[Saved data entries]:
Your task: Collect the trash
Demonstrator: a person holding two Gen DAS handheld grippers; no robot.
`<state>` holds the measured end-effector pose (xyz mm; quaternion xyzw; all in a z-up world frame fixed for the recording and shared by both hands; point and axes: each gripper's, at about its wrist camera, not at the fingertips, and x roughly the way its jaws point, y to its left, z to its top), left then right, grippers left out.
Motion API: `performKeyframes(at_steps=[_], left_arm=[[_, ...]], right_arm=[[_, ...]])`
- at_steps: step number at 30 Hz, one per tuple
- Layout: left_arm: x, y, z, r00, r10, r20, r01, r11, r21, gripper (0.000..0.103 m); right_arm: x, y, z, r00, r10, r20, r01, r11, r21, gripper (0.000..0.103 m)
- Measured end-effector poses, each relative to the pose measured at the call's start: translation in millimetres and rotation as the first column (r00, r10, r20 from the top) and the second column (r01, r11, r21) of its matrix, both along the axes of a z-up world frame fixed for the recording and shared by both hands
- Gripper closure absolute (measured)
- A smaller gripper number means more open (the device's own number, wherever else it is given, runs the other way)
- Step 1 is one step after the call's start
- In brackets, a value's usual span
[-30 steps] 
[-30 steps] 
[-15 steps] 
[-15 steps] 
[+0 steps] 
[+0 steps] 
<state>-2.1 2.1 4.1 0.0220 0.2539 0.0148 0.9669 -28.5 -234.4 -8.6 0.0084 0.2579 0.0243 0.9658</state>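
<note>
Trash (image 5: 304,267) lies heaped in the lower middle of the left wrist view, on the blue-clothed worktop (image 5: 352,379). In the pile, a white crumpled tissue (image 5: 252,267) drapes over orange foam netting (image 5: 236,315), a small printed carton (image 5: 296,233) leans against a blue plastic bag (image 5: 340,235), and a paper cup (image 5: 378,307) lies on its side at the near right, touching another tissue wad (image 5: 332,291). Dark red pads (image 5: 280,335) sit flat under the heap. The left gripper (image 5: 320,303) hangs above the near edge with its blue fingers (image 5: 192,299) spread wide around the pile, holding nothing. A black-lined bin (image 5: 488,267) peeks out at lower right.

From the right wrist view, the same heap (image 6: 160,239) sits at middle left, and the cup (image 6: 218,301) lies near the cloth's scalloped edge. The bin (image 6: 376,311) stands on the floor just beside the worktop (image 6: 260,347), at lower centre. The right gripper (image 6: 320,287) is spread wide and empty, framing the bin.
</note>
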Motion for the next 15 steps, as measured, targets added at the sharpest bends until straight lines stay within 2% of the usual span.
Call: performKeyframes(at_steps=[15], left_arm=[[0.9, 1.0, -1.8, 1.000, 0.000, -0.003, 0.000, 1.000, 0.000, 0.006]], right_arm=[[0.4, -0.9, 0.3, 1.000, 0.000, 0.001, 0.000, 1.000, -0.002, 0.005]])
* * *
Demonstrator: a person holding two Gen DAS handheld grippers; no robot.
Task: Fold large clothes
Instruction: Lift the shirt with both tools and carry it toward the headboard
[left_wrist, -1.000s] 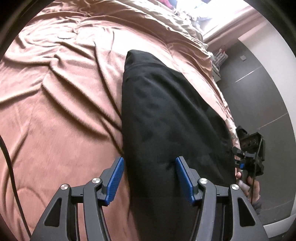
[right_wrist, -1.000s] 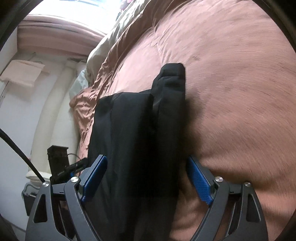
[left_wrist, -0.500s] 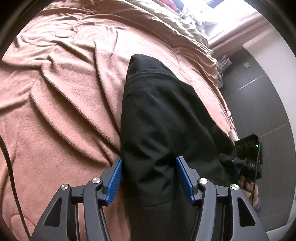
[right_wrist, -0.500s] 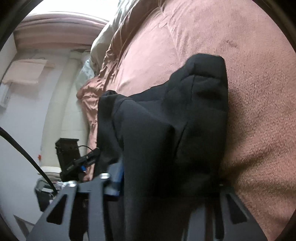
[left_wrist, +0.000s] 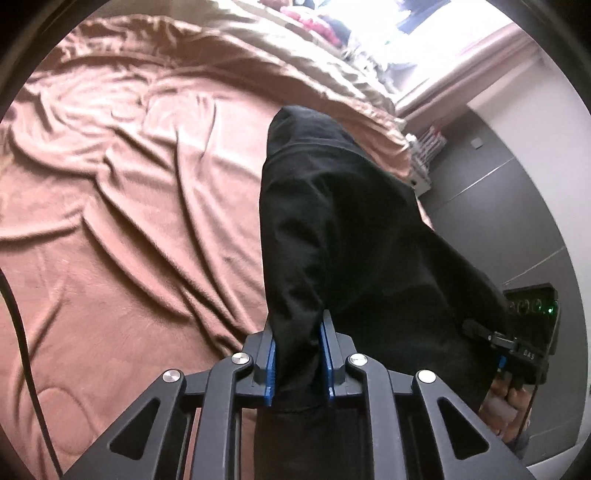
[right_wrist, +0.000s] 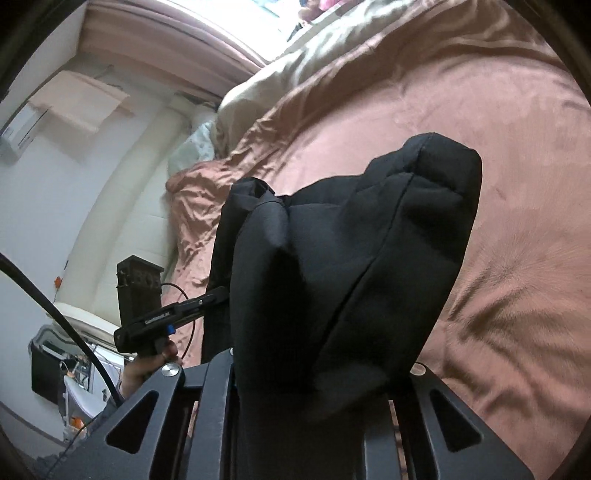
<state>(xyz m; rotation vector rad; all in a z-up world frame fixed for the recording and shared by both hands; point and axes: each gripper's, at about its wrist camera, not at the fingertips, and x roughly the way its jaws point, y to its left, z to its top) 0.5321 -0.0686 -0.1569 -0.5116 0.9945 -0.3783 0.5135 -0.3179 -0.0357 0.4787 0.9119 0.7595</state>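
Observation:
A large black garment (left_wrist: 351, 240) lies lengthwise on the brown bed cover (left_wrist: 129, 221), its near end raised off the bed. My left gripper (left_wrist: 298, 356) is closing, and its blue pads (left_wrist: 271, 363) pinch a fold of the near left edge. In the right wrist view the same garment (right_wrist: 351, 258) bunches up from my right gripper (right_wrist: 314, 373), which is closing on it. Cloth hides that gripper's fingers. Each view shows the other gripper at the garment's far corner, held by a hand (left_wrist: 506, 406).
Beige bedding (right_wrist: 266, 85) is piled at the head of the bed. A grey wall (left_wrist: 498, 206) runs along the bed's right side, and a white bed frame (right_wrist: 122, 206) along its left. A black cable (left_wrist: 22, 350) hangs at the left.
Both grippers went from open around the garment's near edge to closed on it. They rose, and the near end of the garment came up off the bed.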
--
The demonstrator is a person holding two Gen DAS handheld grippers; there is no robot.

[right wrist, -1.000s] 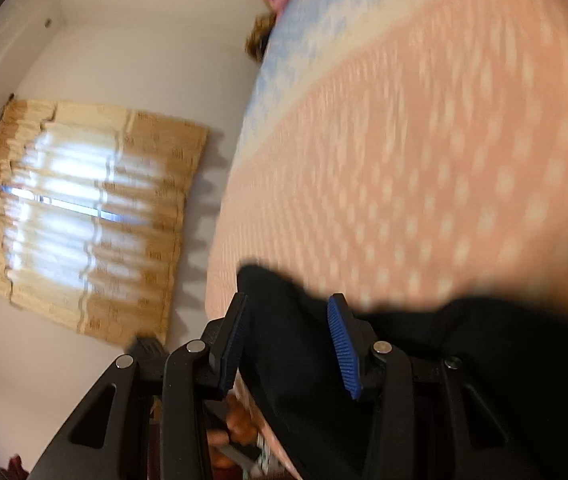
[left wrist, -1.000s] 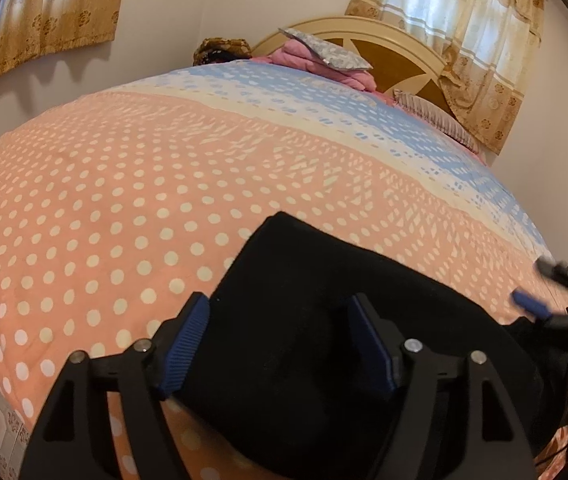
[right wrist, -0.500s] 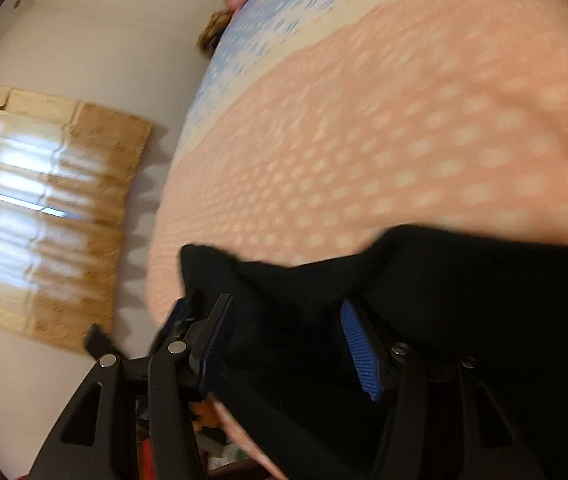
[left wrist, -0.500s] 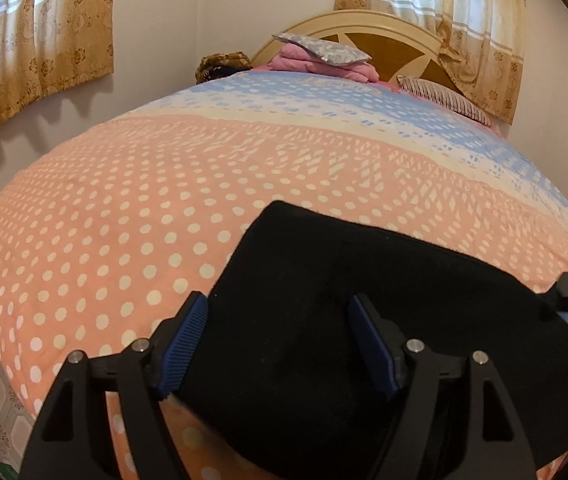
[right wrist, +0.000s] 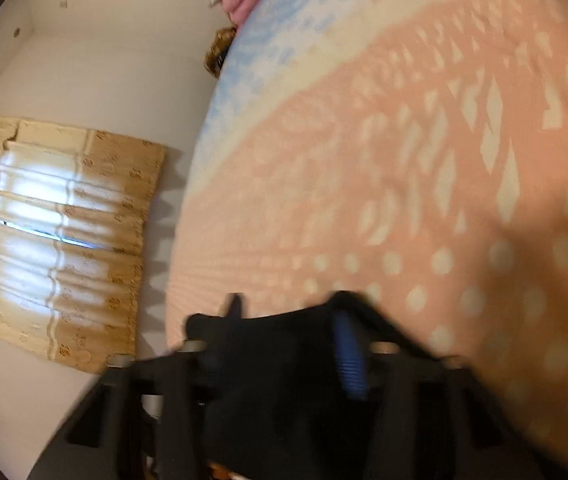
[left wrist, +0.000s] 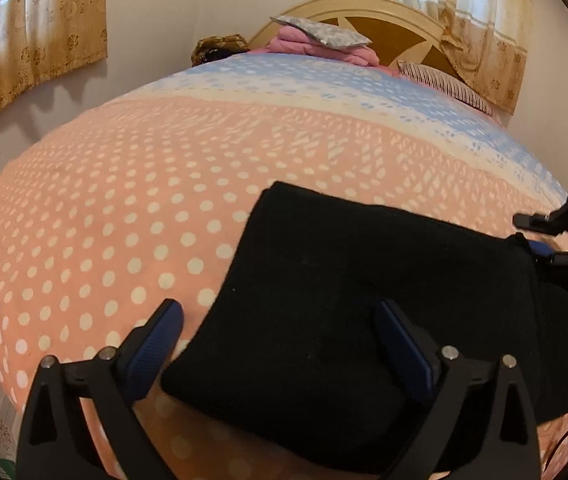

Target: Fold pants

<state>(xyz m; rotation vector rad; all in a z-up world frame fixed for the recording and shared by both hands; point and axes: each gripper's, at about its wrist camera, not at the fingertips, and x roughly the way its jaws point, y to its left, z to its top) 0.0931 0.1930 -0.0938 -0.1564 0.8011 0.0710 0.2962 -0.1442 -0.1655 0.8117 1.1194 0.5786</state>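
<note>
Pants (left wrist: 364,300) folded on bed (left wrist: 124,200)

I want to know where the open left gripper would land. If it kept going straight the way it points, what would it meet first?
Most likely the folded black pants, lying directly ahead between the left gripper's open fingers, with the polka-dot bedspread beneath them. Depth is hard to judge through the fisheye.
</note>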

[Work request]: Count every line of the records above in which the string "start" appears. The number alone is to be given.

[Exercise result]: 2